While this is an interesting exercise, any sort of cause and effect discussion should be avoided. As the percentage of white students increase is there pressure to increase tuition (perhaps due to services demanded by the student body)? Or does higher tuition tend to deter students of color? Of course, there are many other factors not considered in this simple analysis, like the geographic community where the college is located or the availability of financial aid.

Multiple Regression

It is possible to have more than one variable influence the output and in that case a multiple regression is used for predictions. For this part of the post I decided to use the three income streams to predict the core revenue available. The three streams are the percent of the core revenue provided by tuition, the percent of the core revenue provided by local funding, and the percent of the core revenue provided by state funding. This is a simplified view of revenue and ignores sources like grants, but is adequate for this analysis.

The first step was to construct a correlogram to get a sense of the relationship between these factors. According to this chart the local revenue has a moderate correlation to total revenue but neither the state or tutition has much of a correlation.

The general multiple regression formula is \(\hat{y}=\beta_1x_1+\beta_2x_2+\beta_0\) where the output (\(\hat{y}\) is determined by three parameters of the model (\(\beta\) and the inputs (\(x\). For the revenue regression, there are three input variables (tuition, state, local) that is used to predict the core revenue. In R the formula is lm(Revenue ~ Tuition+State+Local)

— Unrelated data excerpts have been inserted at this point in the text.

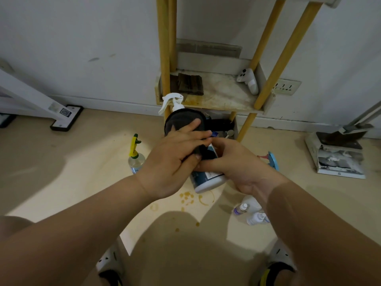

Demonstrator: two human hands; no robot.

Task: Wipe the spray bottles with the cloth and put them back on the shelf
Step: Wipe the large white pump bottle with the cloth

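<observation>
I hold a large spray bottle (208,179) with a white trigger head and a dark blue label, tilted away from me above the floor. My left hand (175,159) grips a dark cloth (181,122) wrapped over the bottle's upper part. My right hand (233,164) grips the bottle's body from the right. The yellow-legged shelf (218,100) stands against the wall just behind. On the floor stand a clear bottle with a yellow sprayer (136,155) at the left, a blue-and-pink sprayer (272,161) partly hidden by my right hand, and small white bottles (250,212) under my right forearm.
A folded dark cloth (190,83) and a white controller (249,80) lie on the shelf's middle level. Dark items fill the lowest level. A dustpan with papers (338,155) stands at the right wall, a floor-cleaner head (66,118) at the left. Orange stains (191,199) mark the floor.
</observation>
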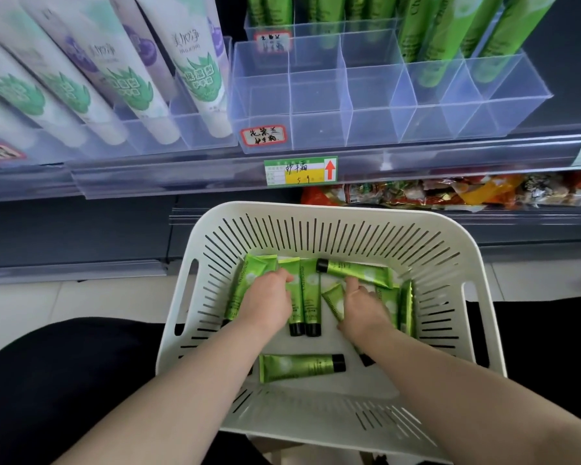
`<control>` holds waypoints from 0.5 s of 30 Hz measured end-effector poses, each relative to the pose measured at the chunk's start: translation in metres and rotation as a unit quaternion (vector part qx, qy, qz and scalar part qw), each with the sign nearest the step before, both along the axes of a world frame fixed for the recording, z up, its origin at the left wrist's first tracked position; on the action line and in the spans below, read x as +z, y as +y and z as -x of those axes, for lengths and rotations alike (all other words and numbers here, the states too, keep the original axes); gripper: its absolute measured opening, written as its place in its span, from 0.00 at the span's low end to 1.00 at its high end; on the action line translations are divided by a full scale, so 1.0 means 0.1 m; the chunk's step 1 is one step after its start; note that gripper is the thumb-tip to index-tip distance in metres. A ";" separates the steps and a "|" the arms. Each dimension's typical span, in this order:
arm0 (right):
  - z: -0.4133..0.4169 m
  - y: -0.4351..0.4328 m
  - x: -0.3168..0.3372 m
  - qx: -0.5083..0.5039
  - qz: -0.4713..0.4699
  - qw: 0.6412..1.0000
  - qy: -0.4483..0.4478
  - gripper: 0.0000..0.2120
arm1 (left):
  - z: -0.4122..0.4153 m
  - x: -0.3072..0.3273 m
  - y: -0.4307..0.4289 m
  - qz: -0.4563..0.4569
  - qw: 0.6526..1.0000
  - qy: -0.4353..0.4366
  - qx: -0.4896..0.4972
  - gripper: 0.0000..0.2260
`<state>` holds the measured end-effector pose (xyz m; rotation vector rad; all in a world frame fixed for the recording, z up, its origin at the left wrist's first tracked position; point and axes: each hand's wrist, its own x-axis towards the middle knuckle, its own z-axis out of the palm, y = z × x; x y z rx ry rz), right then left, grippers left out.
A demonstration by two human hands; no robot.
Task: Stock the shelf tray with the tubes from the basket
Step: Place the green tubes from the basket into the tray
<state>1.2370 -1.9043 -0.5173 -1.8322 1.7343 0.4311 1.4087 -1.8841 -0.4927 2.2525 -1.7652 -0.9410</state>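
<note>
left grip [270,297]: my fingers curl round a green tube [244,290] | right grip [363,305]: curled among loose green tubes [307,297], cannot tell any hold | white basket [316,209]: walls around both grips | clear shelf tray [316,129]: above, beyond my grips

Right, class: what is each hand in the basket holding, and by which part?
Cannot be told: the left hand and right hand curl down onto green tubes in the basket, mid-body, with the contact hidden beneath them.
</note>
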 end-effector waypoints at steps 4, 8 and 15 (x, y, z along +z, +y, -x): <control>0.08 -0.08 0.08 0.014 0.009 1.000 0.005 0.23 | 0.00 -0.02 -0.04 -0.016 1.000 -0.022 0.009 0.17; 0.14 -0.12 0.26 0.028 0.012 0.999 -0.030 0.18 | 0.08 -0.07 -0.10 -0.030 0.998 -0.052 0.006 0.17; 0.24 -0.21 0.63 0.045 0.042 0.994 -0.090 0.20 | 0.34 -0.07 -0.25 -0.047 0.990 -0.133 -0.010 0.21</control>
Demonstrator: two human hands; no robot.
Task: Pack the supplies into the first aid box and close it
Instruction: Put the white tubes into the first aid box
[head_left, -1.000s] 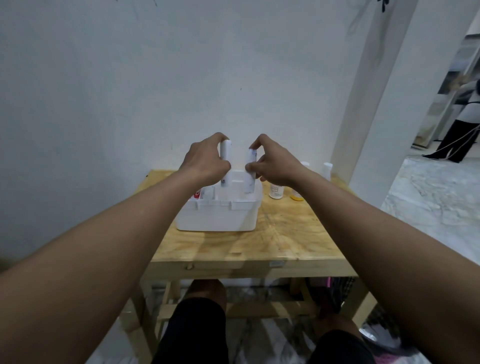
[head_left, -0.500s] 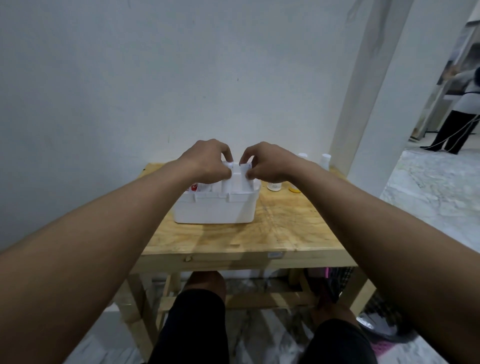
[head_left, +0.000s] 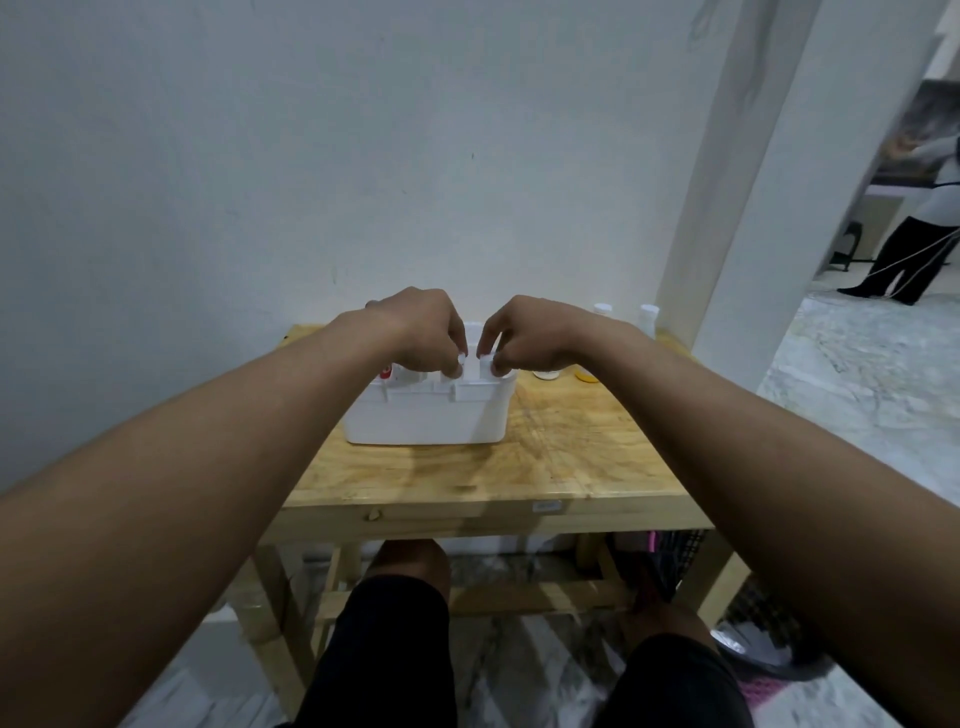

This is the regression formula that was generated from the IPEDS peer data. \(\hat{y}=(962285*x_1)+(956919*x_2)+(1312015*x_3)+1953830\). That linear model was used to create the following scatter plot.

In the above plot, the tuition percentages are in blue, the state percentages are in gold, and the local percentages are in red. Notice that the local percentages seem to make the greatest difference since the slope of that line is greater than the other two. The state percentages seem to be the least important since the slope on that line is nearly flat.

There is little to be gained from hovering over each line, though the value of the X and Y variables will be displayed. To determine the impact of changing one of the three percentages would require a way to change the percentage (a “slider” control), but that is a project for another day.